Mattheüs 26:66-75 Statenvertaling (SV1750)

66. Wat dunkt ulieden? En zij, antwoordende, zeiden: Hij is des doods schuldig.

67. Toen spogen zij in Zijn aangezicht, en sloegen Hem met vuisten.

68. En anderen gaven Hem kinnebakslagen, zeggende: Profeteer ons, Christus, wie is het, die U geslagen heeft?

69. En Petrus zat buiten in de zaal; en een dienstmaagd kwam tot hem, zeggende: Gij waart ook met Jezus, den Galileer.

70. Maar hij loochende het voor allen, zeggende: Ik weet niet, wat gij zegt.

71. En als hij naar de voorpoort uitging, zag hem een andere dienstmaagd, en zeide tot degenen, die aldaar waren: Deze was ook met Jezus den Nazarener.

72. En hij loochende het wederom met een eed, zeggende: Ik ken den Mens niet.

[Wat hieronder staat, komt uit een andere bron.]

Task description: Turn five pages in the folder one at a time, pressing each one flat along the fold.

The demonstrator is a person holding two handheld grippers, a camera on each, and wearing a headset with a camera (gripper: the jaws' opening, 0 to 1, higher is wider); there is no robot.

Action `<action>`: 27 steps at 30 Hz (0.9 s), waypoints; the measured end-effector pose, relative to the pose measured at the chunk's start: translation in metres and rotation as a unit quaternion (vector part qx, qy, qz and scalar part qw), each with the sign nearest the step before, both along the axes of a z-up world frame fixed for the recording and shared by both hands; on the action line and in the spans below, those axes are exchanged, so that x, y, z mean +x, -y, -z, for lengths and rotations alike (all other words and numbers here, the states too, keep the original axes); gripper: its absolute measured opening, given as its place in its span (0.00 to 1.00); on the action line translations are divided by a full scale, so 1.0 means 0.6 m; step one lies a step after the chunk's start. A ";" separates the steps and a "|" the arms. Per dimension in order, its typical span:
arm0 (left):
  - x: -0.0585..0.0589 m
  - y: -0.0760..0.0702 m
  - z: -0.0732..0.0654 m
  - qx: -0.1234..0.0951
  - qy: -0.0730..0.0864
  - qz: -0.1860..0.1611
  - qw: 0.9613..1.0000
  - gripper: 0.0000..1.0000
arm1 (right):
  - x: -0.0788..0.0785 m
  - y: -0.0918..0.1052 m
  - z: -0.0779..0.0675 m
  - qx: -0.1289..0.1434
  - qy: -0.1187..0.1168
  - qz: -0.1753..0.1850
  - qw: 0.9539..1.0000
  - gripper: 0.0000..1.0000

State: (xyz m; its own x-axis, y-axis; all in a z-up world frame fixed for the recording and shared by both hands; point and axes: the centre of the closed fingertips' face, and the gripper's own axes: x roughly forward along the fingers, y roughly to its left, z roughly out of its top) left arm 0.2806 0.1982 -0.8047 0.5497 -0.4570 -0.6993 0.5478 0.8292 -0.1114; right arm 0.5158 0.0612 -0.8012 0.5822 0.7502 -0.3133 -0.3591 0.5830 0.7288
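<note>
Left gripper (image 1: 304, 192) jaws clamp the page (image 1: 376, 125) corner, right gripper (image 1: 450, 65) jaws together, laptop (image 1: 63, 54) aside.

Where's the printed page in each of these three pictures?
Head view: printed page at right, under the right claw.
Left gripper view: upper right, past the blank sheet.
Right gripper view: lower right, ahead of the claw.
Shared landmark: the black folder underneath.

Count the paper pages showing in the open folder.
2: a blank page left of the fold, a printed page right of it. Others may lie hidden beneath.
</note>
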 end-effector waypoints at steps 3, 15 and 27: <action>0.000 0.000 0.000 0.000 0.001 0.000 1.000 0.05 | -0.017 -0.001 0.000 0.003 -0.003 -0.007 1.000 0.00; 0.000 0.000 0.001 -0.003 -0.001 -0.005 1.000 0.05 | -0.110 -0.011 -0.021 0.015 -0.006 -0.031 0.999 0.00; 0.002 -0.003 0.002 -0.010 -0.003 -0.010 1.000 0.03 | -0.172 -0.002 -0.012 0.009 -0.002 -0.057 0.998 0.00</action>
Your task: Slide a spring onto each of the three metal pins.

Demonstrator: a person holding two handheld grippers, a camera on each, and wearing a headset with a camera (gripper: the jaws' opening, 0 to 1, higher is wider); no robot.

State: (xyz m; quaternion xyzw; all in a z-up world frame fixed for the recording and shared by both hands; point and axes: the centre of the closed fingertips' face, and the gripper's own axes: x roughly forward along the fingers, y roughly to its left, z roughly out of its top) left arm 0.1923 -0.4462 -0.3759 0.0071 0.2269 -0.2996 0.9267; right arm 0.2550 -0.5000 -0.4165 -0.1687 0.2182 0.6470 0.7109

73. En een weinig daarna, die er stonden, bijkomende, zeiden tot Petrus: Waarlijk, gij zijt ook van die, want ook uw spraak maakt u openbaar.

74. Toen begon hij zich te vervloeken, en te zweren: Ik ken den Mens niet.

75. En terstond kraaide de haan; en Petrus werd indachtig het woord van Jezus, Die tot hem gezegd had: Eer de haan gekraaid zal hebben, zult gij Mij driemaal verloochenen. En naar buiten gaande, weende hij bitterlijk.